__SOURCE MATERIAL__

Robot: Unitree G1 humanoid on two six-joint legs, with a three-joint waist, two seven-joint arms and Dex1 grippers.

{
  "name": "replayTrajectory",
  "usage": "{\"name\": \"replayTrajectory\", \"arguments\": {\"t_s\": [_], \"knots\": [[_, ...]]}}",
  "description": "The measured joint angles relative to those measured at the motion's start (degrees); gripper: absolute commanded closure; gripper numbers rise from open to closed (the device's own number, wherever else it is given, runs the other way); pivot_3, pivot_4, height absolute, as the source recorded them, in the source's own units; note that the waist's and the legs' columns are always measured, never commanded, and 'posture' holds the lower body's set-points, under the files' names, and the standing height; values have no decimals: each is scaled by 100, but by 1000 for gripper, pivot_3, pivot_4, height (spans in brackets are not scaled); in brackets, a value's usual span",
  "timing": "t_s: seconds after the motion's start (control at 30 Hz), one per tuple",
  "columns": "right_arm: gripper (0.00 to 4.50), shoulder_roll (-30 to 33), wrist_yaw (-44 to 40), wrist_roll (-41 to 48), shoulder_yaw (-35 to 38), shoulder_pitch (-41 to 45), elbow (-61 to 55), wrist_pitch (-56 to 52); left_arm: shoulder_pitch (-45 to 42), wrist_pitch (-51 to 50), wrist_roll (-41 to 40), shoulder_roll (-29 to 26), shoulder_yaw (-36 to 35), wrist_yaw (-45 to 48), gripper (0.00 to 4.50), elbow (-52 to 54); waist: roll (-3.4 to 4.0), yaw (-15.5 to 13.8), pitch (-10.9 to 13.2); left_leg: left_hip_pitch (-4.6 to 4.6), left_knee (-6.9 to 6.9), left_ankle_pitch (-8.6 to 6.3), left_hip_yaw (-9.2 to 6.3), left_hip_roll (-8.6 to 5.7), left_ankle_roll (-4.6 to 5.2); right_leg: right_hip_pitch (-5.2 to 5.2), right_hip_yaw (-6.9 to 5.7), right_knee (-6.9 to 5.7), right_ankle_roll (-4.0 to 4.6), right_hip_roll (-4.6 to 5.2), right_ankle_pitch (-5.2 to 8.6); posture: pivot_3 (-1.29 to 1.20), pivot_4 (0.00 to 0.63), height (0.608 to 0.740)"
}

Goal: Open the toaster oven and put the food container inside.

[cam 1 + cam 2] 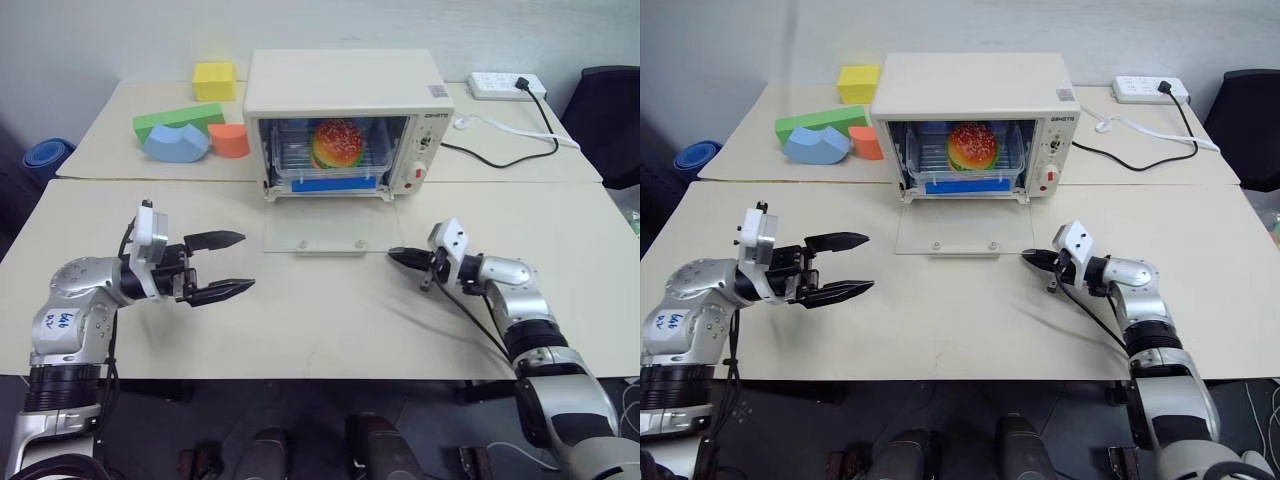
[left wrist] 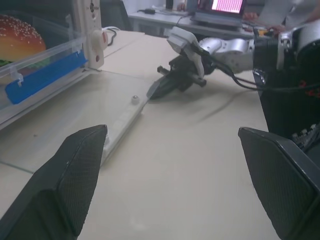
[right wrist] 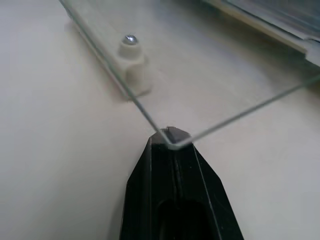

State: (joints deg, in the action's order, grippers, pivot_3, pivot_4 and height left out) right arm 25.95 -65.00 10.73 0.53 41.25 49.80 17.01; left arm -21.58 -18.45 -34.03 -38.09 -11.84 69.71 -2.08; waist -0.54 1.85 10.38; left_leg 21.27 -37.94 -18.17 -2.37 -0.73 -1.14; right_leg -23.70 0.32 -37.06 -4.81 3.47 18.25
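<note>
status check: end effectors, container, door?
Left end effector open, empty. Right end effector shut, tip at open glass door corner. Food container inside toaster oven. Nothing in the way.

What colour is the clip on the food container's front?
Blue clip on the food container, clearest in the left wrist view.

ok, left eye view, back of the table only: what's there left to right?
green foam block → blue foam block → yellow foam block → orange foam block → toaster oven, food container inside → power strip
</note>
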Motion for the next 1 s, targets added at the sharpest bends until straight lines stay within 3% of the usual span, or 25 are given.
{"name": "replayTrajectory", "arguments": {"t_s": [0.23,0.33,0.63,0.77,1.0], "knots": [[4500,-440,75,1017,816,55,-632,-126,13,-613,-696,338,-645,-932,30,222,1,0,0,-2,-1,0,-2,4,-1,1,-1,0,0,0,0,0,150,740],[4500,-760,328,1381,1041,451,-830,-369,7,-663,-820,591,-847,-1452,30,239,1,-7,0,-2,-3,1,-2,3,-3,1,-1,-2,-1,0,0,0,150,740],[4500,-869,534,1517,1129,1341,-511,-698,-95,-399,-651,675,-847,-1882,30,79,1,-30,0,5,0,0,-10,-1,-1,1,-6,2,0,4,0,0,150,740],[3661,-514,150,1633,1093,679,-1232,-1227,53,11,-261,485,-804,-1821,0,8,1,-37,0,14,5,-5,-11,-2,5,-1,-7,1,-1,5,-1,0,150,740],[1297,553,-754,1751,847,-1208,-3722,-1779,1049,1020,359,-185,-670,-856,0,-43,3,-2,1,-6,34,-12,5,1,6,1,3,33,1,2,1,0,150,740]]}}
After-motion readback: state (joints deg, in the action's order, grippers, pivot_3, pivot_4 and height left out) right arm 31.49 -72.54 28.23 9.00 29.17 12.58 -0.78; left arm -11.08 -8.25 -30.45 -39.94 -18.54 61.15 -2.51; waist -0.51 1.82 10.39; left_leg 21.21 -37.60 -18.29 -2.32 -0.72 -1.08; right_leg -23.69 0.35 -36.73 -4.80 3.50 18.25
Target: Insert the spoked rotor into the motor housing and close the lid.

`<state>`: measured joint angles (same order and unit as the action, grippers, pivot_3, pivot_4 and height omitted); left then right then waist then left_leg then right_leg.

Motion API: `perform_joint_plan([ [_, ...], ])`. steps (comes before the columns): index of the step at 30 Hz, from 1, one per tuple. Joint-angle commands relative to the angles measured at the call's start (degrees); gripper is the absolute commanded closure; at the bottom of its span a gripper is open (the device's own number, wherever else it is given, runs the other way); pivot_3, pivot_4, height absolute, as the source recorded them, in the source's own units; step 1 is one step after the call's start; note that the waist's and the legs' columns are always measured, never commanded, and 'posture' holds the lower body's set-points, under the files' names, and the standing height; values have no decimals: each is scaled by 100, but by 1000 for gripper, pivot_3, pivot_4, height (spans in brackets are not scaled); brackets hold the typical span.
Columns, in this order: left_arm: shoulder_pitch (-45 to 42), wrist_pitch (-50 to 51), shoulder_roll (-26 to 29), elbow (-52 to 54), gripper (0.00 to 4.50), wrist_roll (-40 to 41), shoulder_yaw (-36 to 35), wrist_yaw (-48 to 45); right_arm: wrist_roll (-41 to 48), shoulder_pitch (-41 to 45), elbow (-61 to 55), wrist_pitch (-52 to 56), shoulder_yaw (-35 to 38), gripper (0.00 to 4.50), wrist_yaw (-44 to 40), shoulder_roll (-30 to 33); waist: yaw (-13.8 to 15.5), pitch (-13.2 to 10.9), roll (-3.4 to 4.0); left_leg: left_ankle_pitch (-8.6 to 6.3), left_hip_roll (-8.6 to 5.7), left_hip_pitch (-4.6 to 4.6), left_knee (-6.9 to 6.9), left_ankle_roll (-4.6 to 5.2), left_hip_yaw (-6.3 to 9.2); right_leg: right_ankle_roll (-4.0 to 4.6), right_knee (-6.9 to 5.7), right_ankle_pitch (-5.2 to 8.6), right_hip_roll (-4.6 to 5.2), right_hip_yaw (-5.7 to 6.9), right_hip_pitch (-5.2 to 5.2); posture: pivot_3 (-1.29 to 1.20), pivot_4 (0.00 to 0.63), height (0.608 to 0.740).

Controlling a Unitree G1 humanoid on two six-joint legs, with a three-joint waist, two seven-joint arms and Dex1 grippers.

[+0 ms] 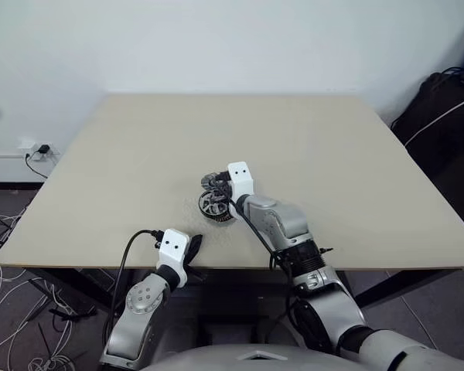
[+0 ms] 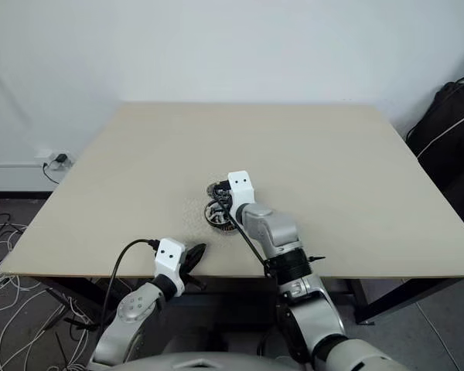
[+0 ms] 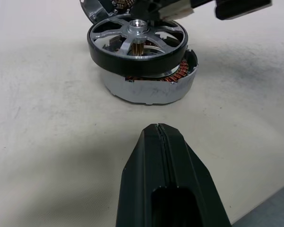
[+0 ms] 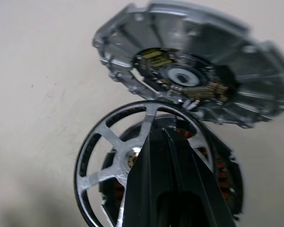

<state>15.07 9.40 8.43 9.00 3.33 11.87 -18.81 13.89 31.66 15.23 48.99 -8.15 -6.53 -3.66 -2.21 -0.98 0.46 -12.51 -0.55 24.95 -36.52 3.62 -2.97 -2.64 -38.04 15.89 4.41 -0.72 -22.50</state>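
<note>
Left gripper [image 1: 193,246]: at the near edge of the table [image 1: 356,154], left of the parts, with its two black fingers pressed together and nothing between them. It points toward the housing and stands well apart from it.

Right gripper [image 4: 157,142]: over the middle of the table, fingers closed. The tips are at the hub of the rotor and seem to pinch a spoke there, but I cannot tell the exact contact.

Rotor [image 3: 137,43]: a black ring with grey spokes and a shiny hub with a brass pinion under it. It sits tilted on top of the housing, shifted a little to the left, not yet seated. I judge it to be stiff and rather heavy for its size, with a smooth, slippery rim. The spokes or the hub give the better hold. It may snap sideways if magnets pull.

Housing [image 3: 149,87]: a shallow grey cup on the table, directly under the rotor. Inside, the copper-brown windings [image 3: 180,72] show at the right side. These look delicate, so the rotor should go down straight.

Lid [image 4: 199,78]: just beyond the housing, leaning with its inner face visible, a ribbed face with a dark centre. It looks rigid, best taken by the rim.
</note>
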Motion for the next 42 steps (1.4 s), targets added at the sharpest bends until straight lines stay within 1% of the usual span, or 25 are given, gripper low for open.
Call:
perform_joint_plan([
  [1,-65,-57,-15,122,4500,33,17,-12,-3,31,-351,74,83,4477,-70,19,0,0,0,0,0,0,0,0,0,0,0,0,0,0,0,0,0,740],
  [20,-43,-30,-11,120,4500,13,-9,29,-213,-159,-562,485,-154,4477,-357,325,5,1,-1,0,0,-1,-2,0,0,0,-1,0,1,0,2,0,0,740],
  [29,-31,-25,-22,112,4500,12,-7,41,-319,-180,-806,354,-241,4477,-509,428,7,1,-1,0,0,-2,-3,0,0,0,-2,0,1,0,2,0,0,740],
  [35,-26,-32,-19,105,4500,6,-7,39,-308,-286,-1271,118,-125,4477,-537,432,10,1,-1,0,0,-1,-3,0,0,0,-2,0,0,0,2,0,0,740],
  [38,-22,-37,-9,100,4500,6,-6,26,-374,-360,-1505,28,-242,4477,-618,547,11,1,-2,0,0,-1,-5,0,0,0,-3,0,0,0,2,0,0,740],
  [42,-26,-39,3,84,4500,11,-2,6,-313,-443,-1758,201,-392,4477,-887,723,15,2,-2,0,0,-1,-8,1,0,0,-3,0,1,0,4,0,0,740],
])
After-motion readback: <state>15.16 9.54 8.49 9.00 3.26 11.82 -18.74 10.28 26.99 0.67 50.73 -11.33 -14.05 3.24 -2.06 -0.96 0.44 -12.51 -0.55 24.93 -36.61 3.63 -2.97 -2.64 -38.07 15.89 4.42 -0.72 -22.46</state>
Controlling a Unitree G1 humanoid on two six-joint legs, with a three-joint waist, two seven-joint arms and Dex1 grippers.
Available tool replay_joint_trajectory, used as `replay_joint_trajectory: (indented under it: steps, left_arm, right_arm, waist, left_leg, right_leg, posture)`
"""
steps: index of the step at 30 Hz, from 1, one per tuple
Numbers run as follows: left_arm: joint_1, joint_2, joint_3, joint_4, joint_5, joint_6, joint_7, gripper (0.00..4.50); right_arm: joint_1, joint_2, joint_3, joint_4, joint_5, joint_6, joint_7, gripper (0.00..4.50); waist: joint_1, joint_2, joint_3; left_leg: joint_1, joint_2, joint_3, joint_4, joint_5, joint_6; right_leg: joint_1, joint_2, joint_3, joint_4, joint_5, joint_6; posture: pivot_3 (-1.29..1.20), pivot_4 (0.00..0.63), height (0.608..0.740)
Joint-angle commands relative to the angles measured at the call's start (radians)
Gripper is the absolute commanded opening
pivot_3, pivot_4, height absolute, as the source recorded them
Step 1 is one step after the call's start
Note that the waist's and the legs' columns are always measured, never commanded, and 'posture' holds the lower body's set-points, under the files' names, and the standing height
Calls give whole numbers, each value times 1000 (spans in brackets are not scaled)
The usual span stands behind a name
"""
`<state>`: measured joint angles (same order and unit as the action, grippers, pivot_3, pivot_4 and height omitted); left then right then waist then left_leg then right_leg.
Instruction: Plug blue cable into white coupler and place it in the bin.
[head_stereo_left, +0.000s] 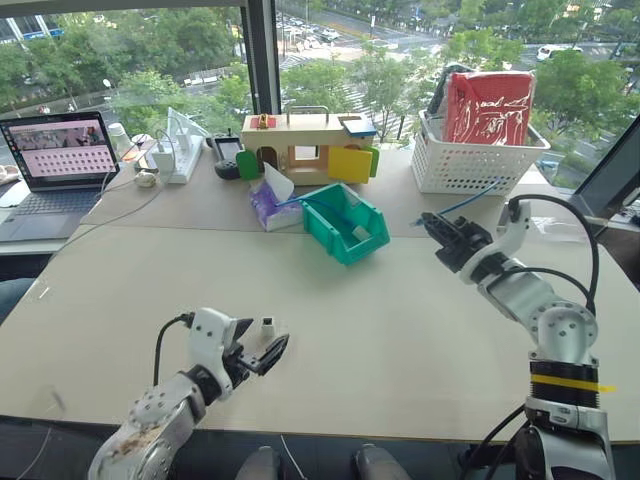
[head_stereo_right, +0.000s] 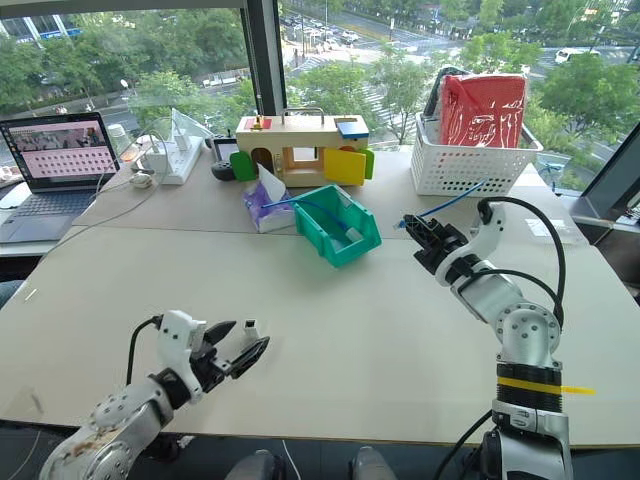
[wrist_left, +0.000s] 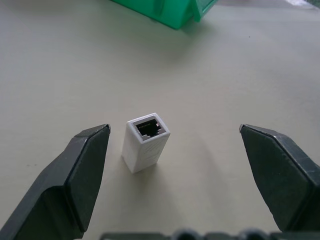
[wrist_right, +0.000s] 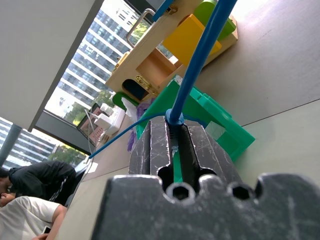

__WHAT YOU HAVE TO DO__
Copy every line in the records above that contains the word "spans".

__RESPONSE BOX__
  "description": "The measured joint angles relative to those measured at the motion's start (degrees); gripper: absolute commanded closure; gripper numbers rise from open to closed (the device's own number, wherever else it is given, runs the other way); pivot_3, pivot_4, height absolute, as the source recorded them, in the source's own units; note that the waist's and the legs' columns are always measured, never commanded, and 'posture' holds the lower body's set-points, under the files' names, and the standing height; values have no decimals: each is scaled by 100, but by 1000 for gripper, pivot_3, pivot_4, height (spans in brackets are not scaled); in brackets, a value's usual span",
Motion API: `perform_joint_plan([ [_, ...], ])`. steps (comes before the columns): index of the step at 30 Hz, from 1, one per tuple. Joint-angle commands relative to the angles measured at the call's start (degrees); gripper is the absolute commanded closure; at the bottom of its span a gripper is open (the device's own number, wherever else it is given, runs the other way); pivot_3, pivot_4, height absolute, as the source recorded them, in the source's own units; step 1 is one step after the call's start; note that the waist's and the legs' columns are always measured, never commanded, and 'posture' holds the lower body's set-points, under the files' names, and the standing height; values have no decimals: each is scaled by 100, but by 1000 for gripper, pivot_3, pivot_4, height (spans in brackets are not scaled); brackets hold the typical span.
Calls give whole numbers, each value times 1000 (spans in brackets are not scaled)

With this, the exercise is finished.